§ **Exercise description**: In the answer, each entry below appears exactly as given, and no picture appears at all.

§ **Data under study**:
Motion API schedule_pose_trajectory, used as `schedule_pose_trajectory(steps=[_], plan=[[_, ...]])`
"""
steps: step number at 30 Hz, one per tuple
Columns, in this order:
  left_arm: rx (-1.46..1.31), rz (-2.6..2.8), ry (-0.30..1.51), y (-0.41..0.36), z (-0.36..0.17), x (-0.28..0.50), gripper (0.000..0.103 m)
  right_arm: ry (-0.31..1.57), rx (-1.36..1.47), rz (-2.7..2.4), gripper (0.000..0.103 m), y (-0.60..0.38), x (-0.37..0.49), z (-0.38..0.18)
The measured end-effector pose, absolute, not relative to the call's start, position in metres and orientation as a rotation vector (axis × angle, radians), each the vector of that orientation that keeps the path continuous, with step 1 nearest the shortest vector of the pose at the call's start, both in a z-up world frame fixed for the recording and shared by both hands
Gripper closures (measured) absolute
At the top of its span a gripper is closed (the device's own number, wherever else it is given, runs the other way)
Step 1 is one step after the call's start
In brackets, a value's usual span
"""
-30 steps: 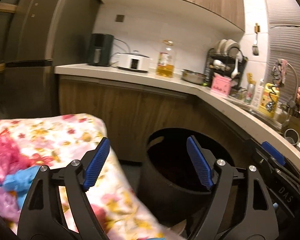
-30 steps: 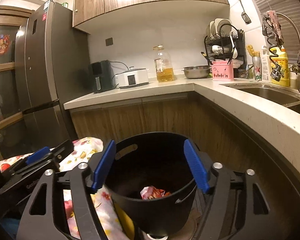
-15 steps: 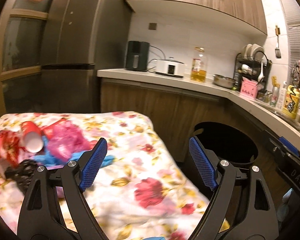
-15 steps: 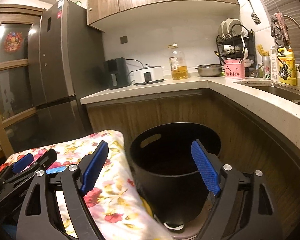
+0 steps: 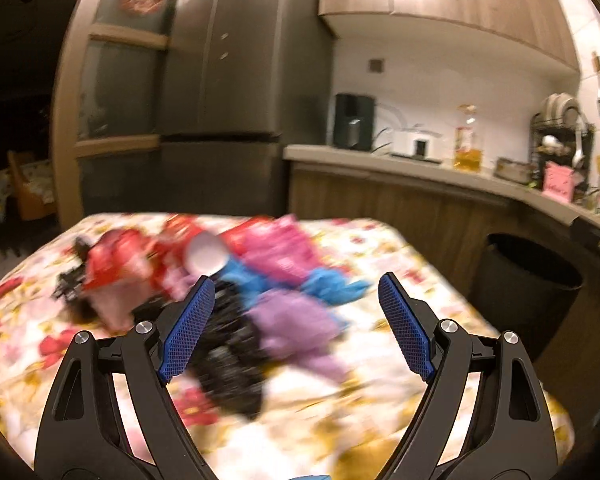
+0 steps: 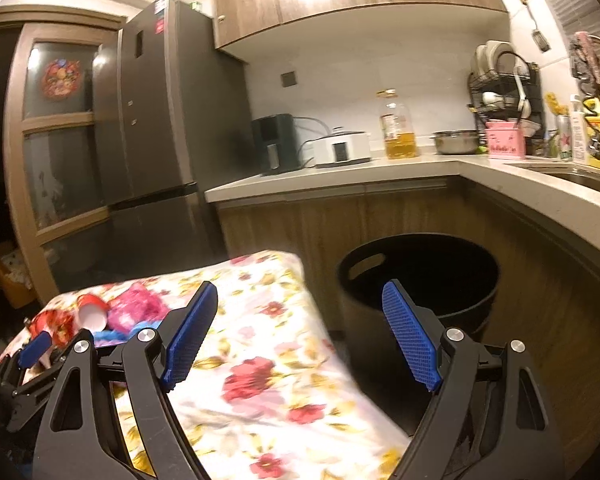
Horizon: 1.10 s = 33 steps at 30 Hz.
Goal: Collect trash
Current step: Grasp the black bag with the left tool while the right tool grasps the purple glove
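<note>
A heap of trash lies on a table with a flowered cloth (image 5: 364, 412): a red paper cup (image 5: 206, 256) on its side, a pink bag (image 5: 280, 252), a blue wrapper (image 5: 328, 286), a purple wrapper (image 5: 296, 320) and a black bag (image 5: 232, 360). My left gripper (image 5: 294, 326) hovers open just in front of the heap, nothing between its blue pads. My right gripper (image 6: 300, 336) is open and empty over the cloth's right edge (image 6: 268, 360), beside the black bin (image 6: 420, 276). From the right wrist, the cup (image 6: 92, 312) and pink bag (image 6: 138, 308) show at the left.
The black bin (image 5: 528, 284) stands on the floor between the table and the wooden cabinets. An L-shaped counter (image 6: 340, 176) carries appliances, an oil bottle (image 6: 398, 126) and a dish rack (image 6: 504, 92). A tall fridge (image 6: 156, 120) stands behind the table.
Both grippers swung left, away from the bin toward the table. The left view went from the bin to the trash heap, now close and blurred. Both stayed open and empty.
</note>
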<state>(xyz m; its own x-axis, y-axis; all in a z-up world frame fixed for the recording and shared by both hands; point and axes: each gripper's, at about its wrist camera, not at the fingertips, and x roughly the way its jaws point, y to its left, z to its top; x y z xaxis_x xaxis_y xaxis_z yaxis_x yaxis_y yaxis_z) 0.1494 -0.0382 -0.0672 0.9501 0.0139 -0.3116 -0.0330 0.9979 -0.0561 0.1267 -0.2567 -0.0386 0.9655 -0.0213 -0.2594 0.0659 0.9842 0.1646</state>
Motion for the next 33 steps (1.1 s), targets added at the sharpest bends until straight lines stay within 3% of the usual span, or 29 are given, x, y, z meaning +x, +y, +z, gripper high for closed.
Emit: schedule_pose_trajectory(steps=[8, 11, 14, 22, 25, 33], plan=[[-0.092, 0.088, 0.382, 0.004, -0.087, 0.157, 0.022, 0.274, 0.13, 0.055, 0.022, -0.202, 0.138, -0.055], [-0.133, 0.078, 0.436, 0.014, -0.095, 0.167, 0.029, 0.28, 0.124, 0.08, 0.024, -0.188, 0.142, -0.059], [-0.166, 0.076, 0.494, 0.022, -0.104, 0.176, 0.039, 0.289, 0.109, 0.105, 0.024, -0.174, 0.147, -0.064], [-0.229, 0.03, 0.565, 0.03, -0.117, 0.187, 0.082, 0.32, 0.078, 0.152, 0.029, -0.148, 0.162, -0.072], [-0.237, 0.011, 0.557, 0.033, -0.116, 0.182, 0.092, 0.337, 0.069, 0.177, 0.031, -0.136, 0.167, -0.078], [-0.228, -0.003, 0.483, 0.051, -0.097, 0.147, 0.093, 0.385, 0.03, 0.237, 0.033, -0.104, 0.181, -0.094]])
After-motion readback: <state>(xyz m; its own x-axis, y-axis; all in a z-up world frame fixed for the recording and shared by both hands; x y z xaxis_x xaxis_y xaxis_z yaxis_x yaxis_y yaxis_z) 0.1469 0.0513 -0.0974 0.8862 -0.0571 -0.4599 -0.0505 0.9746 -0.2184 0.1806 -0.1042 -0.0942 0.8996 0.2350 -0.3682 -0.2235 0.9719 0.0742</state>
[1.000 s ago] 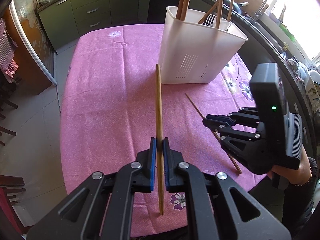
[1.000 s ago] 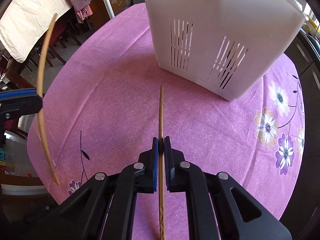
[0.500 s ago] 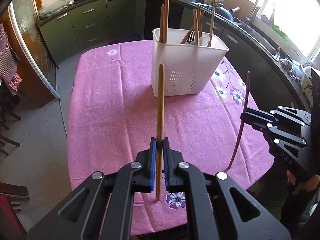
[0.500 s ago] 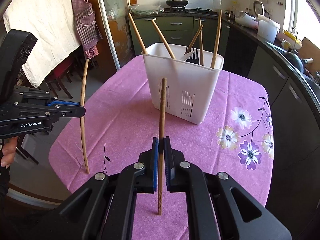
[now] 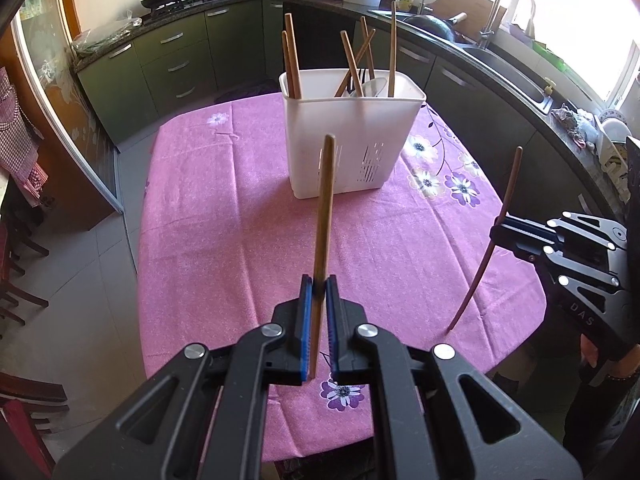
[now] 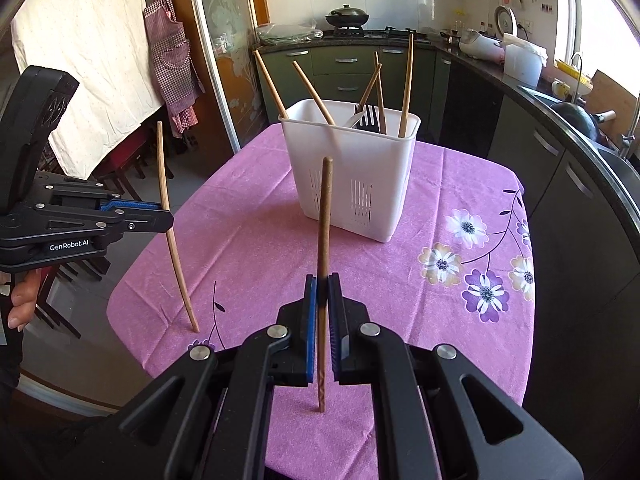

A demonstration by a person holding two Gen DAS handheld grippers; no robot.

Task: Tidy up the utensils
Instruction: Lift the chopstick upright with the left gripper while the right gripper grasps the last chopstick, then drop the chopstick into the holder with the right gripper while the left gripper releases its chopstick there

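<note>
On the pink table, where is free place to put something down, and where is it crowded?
The tablecloth is bare in front of the white holder and to its left, up to the table edges. Crowded: inside the holder, where chopsticks and a spatula stand.

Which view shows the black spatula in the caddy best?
The right wrist view: the spatula's slotted head stands clear above the caddy rim. In the left wrist view only a dark sliver shows behind chopsticks.
</note>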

§ **Solution**:
Motion API schedule_pose_trajectory, used as `schedule_pose_trajectory(steps=[_], plan=[[_, ...]])`
"""
steps: step number at 30 Hz, one per tuple
Columns, in this order:
  left_arm: rx (-1.46..1.31), rz (-2.6..2.8), ry (-0.30..1.51), y (-0.41..0.36), z (-0.36..0.17), x (-0.28..0.50), gripper (0.000..0.103 m)
  right_arm: ry (-0.31..1.57), rx (-1.36..1.47), rz (-2.7..2.4), gripper (0.000..0.103 m), y (-0.60..0.38), x (-0.37..0.49), z (-0.38..0.18)
The measured end-effector pose, absolute, not relative to the call's start, position in metres and orientation as a rotation vector (axis × angle, radians), each the vector of that orientation that keeps the path continuous, with step 1 nearest the shortest vector of the pose at the call's start, both in a z-up world frame fixed for the recording and shared by both hands
Gripper closures (measured) absolute
At the top of its span a gripper is closed (the device's own number, wherever else it is given, runs the other way)
Step 1 is one step after the call's start
In brackets, a value's usual span
"""
-30 steps: 
-30 steps: 
-15 steps: 
-15 steps: 
+0 steps: 
+0 steps: 
Horizon: 1.10 s = 33 steps at 30 Hz.
Goal: Collect trash
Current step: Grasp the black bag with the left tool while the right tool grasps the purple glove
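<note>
A heap of trash lies on a table with a flowered cloth (image 5: 364, 412): a red paper cup (image 5: 206, 256) on its side, a pink bag (image 5: 280, 252), a blue wrapper (image 5: 328, 286), a purple wrapper (image 5: 296, 320) and a black bag (image 5: 232, 360). My left gripper (image 5: 294, 326) hovers open just in front of the heap, nothing between its blue pads. My right gripper (image 6: 300, 336) is open and empty over the cloth's right edge (image 6: 268, 360), beside the black bin (image 6: 420, 276). From the right wrist, the cup (image 6: 92, 312) and pink bag (image 6: 138, 308) show at the left.
The black bin (image 5: 528, 284) stands on the floor between the table and the wooden cabinets. An L-shaped counter (image 6: 340, 176) carries appliances, an oil bottle (image 6: 398, 126) and a dish rack (image 6: 504, 92). A tall fridge (image 6: 156, 120) stands behind the table.
Both grippers swung left, away from the bin toward the table. The left view went from the bin to the trash heap, now close and blurred. Both stayed open and empty.
</note>
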<state>(xyz m; its own x-axis, y-axis; all in a z-up world frame fixed for the recording and shared by both hands; point and axes: each gripper's, at about its wrist camera, not at the fingertips, and x roughly the way its jaws point, y to its left, z to its top; x y z xaxis_x xaxis_y xaxis_z yaxis_x yaxis_y yaxis_z) 0.1494 -0.0382 -0.0672 0.9501 0.0139 -0.3116 -0.0330 0.9979 -0.0561 0.1267 -0.2567 -0.0386 0.9655 -0.0213 -0.2594 0.0659 0.9842 0.1646</state>
Motion for the next 33 steps (1.1 s), targets added at the sharpest bends until straight lines stay within 3% of the usual span, or 29 are given, x, y, z meaning +x, +y, +z, gripper high for closed.
Emit: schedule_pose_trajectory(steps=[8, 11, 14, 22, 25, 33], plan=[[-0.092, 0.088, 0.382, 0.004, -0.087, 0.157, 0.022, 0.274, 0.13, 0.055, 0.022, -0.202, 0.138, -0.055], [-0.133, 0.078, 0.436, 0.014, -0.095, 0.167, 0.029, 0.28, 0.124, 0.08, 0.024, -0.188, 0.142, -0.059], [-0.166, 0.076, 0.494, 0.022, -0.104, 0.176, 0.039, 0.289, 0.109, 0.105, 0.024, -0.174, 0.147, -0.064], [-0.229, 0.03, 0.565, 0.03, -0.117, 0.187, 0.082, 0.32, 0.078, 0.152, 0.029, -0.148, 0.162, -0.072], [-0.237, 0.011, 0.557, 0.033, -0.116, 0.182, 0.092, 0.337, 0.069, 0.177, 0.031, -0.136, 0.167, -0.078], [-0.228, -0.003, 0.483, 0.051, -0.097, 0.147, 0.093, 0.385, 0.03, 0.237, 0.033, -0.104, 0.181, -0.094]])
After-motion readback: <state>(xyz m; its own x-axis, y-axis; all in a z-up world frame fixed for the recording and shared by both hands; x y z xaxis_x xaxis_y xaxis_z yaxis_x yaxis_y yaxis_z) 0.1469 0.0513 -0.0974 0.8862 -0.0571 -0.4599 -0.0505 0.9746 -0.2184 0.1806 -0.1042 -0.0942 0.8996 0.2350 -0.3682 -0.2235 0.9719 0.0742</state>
[1.000 s ago] 
[1.000 s ago] 
[0.500 s ago] 
[0.500 s ago] 
[now] 
[now] 

A demonstration by a person holding two Gen DAS handheld grippers; no robot.

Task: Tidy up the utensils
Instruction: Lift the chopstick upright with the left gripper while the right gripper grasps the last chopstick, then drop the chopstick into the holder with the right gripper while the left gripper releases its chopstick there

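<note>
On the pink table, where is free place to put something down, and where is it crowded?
The tablecloth is bare in front of the white holder and to its left, up to the table edges. Crowded: inside the holder, where chopsticks and a spatula stand.

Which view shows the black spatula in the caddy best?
The right wrist view: the spatula's slotted head stands clear above the caddy rim. In the left wrist view only a dark sliver shows behind chopsticks.
</note>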

The exercise was worked through completely.